▶ Work required:
Nothing but a number is wanted here: the count of lines in the data holding the word "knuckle".
- - -
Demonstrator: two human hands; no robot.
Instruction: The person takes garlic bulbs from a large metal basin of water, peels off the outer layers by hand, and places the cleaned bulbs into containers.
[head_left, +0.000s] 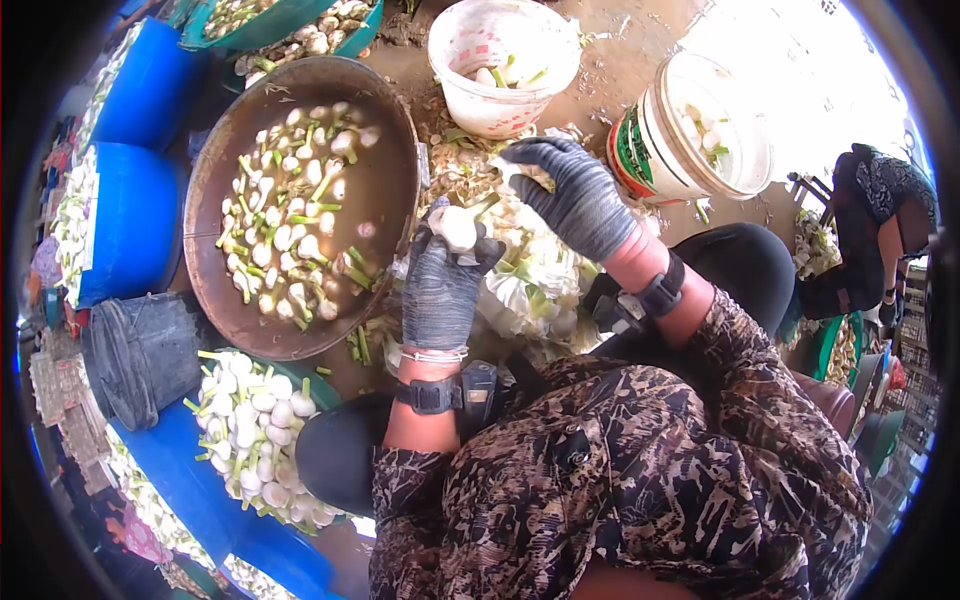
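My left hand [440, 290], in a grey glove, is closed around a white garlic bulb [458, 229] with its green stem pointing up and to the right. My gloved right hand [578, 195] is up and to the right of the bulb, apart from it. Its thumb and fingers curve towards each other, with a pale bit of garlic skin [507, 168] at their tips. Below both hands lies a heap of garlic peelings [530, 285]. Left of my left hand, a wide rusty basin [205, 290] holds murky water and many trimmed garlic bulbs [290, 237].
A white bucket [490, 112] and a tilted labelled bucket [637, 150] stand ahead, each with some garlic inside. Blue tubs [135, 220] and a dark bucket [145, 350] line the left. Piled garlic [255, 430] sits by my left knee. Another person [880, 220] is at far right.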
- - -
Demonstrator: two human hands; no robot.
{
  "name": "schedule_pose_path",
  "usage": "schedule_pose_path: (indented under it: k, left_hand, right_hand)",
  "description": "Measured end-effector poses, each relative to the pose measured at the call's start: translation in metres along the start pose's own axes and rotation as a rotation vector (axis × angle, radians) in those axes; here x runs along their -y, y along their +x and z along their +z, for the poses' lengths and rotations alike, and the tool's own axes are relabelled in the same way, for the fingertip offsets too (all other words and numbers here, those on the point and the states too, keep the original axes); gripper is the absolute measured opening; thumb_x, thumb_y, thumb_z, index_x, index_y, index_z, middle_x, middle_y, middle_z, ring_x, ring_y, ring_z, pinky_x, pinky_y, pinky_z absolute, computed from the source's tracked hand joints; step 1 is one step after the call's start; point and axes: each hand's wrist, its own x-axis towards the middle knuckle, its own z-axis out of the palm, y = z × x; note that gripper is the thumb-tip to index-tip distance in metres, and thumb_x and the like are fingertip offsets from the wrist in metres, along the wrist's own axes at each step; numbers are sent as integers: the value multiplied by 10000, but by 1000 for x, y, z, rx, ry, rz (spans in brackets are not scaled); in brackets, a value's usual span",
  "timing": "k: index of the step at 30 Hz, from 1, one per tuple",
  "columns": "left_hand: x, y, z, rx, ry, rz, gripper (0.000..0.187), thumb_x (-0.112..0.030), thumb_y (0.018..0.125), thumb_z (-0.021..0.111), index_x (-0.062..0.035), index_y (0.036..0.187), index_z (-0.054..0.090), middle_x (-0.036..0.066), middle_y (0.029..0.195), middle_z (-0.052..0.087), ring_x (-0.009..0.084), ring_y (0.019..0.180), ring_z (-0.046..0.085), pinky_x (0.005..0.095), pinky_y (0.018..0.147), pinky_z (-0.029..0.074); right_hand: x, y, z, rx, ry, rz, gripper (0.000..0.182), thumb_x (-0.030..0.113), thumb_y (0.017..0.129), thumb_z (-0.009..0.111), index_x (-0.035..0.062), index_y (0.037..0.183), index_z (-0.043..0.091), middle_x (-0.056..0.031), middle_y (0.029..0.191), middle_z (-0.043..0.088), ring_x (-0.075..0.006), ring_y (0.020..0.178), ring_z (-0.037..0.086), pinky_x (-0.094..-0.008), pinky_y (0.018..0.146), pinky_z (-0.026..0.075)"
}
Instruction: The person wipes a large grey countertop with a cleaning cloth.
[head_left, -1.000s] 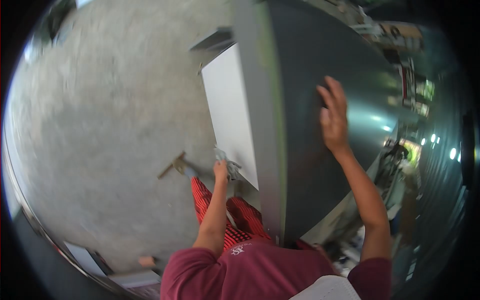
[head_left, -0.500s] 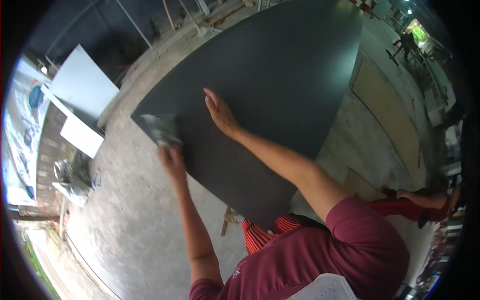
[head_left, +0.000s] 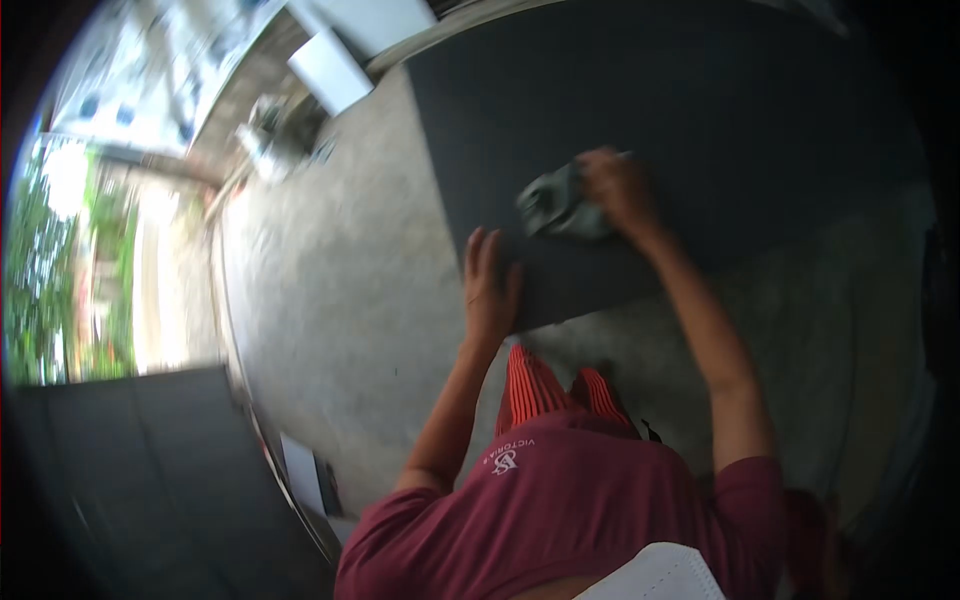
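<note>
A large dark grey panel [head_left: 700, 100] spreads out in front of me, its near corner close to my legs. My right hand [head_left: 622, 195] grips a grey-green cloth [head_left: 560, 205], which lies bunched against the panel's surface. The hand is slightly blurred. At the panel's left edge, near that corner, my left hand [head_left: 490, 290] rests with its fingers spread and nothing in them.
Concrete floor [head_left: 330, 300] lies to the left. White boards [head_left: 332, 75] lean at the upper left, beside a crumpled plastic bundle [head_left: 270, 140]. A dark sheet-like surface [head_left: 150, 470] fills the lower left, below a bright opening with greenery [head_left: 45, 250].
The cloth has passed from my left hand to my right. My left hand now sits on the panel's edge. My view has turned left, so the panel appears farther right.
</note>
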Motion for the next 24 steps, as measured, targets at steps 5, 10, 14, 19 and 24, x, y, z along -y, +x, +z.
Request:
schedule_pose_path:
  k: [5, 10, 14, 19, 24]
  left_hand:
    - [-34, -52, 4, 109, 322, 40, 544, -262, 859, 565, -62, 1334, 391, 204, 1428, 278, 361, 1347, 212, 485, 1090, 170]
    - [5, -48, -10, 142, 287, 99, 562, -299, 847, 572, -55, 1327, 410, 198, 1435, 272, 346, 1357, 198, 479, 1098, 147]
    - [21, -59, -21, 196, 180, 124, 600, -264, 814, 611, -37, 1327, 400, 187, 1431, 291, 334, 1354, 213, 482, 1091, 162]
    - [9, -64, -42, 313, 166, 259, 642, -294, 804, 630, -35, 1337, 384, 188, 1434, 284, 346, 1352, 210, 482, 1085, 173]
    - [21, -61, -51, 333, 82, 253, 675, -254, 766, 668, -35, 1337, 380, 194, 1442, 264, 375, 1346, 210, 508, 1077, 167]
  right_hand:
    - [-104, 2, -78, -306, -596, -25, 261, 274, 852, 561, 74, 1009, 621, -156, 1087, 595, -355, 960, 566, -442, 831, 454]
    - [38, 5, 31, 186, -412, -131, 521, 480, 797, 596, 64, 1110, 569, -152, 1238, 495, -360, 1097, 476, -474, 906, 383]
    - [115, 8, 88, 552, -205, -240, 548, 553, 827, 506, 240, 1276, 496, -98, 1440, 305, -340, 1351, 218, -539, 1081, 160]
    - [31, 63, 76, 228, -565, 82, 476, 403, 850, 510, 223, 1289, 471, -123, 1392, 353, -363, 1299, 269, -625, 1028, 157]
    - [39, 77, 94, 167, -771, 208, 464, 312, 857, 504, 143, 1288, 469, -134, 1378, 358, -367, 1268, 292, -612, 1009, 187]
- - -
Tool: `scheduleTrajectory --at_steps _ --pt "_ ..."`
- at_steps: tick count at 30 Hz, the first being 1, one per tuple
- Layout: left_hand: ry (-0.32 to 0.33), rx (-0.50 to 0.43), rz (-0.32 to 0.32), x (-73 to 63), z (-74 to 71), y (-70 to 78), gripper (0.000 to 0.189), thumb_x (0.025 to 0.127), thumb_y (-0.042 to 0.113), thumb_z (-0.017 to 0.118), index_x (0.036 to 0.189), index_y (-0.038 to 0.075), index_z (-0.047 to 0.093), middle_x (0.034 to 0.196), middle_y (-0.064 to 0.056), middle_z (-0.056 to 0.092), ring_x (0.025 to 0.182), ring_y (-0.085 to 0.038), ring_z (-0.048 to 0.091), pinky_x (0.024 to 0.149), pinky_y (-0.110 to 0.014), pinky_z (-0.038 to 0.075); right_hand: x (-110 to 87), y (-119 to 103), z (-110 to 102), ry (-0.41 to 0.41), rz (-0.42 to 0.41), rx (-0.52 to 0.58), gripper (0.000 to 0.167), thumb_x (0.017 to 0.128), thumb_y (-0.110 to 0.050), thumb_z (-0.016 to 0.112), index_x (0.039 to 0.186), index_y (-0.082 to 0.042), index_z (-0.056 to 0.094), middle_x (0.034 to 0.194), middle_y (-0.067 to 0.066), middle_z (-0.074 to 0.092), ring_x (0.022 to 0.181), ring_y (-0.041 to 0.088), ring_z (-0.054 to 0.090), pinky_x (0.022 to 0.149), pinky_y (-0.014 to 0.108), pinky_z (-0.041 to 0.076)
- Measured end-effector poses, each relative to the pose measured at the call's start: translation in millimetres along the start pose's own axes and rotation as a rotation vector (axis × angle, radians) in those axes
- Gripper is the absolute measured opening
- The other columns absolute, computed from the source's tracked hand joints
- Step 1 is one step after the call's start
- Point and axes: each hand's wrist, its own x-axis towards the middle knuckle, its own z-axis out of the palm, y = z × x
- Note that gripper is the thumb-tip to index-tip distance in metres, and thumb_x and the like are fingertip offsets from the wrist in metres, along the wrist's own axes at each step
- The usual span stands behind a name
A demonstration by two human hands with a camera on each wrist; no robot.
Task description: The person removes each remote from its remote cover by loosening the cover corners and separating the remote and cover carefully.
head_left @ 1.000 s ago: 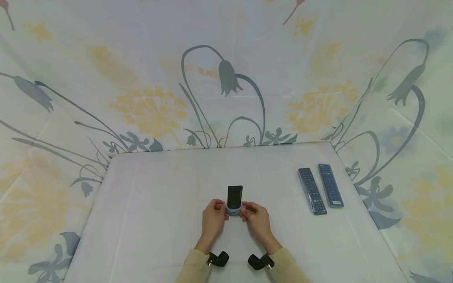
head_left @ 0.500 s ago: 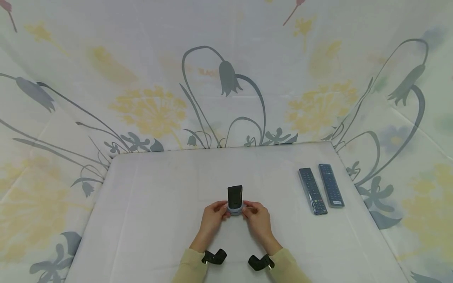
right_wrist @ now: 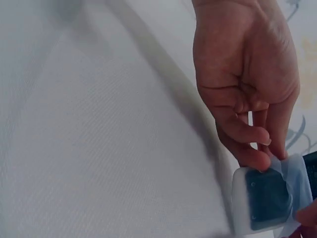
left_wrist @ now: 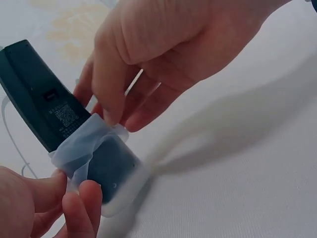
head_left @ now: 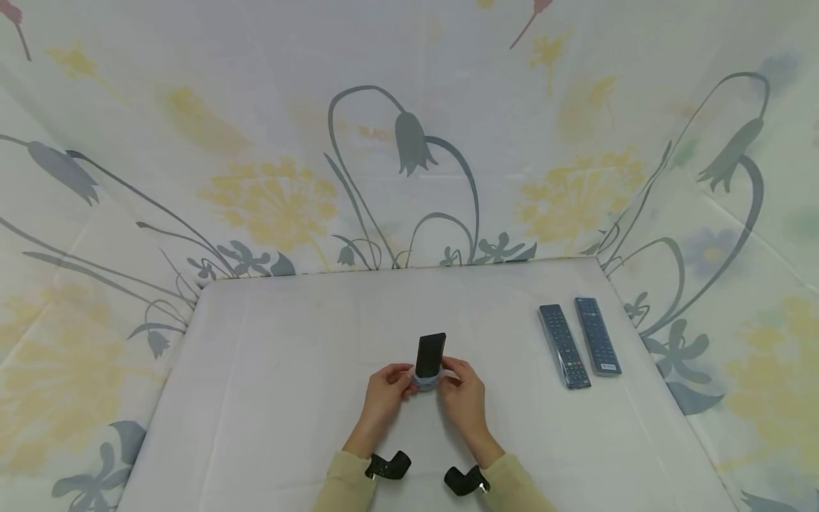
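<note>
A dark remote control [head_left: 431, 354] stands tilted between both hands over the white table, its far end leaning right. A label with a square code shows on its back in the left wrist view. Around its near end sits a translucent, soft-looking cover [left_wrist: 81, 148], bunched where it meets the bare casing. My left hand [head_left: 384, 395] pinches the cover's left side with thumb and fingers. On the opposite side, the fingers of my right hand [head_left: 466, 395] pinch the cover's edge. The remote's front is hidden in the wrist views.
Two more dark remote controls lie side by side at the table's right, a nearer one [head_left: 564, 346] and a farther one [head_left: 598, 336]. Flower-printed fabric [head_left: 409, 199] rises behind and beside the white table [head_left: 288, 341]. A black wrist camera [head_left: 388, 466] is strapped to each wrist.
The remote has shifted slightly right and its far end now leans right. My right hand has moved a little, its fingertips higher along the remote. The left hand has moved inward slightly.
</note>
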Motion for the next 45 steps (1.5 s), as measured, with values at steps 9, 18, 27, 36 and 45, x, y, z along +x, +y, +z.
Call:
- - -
▶ Solution:
2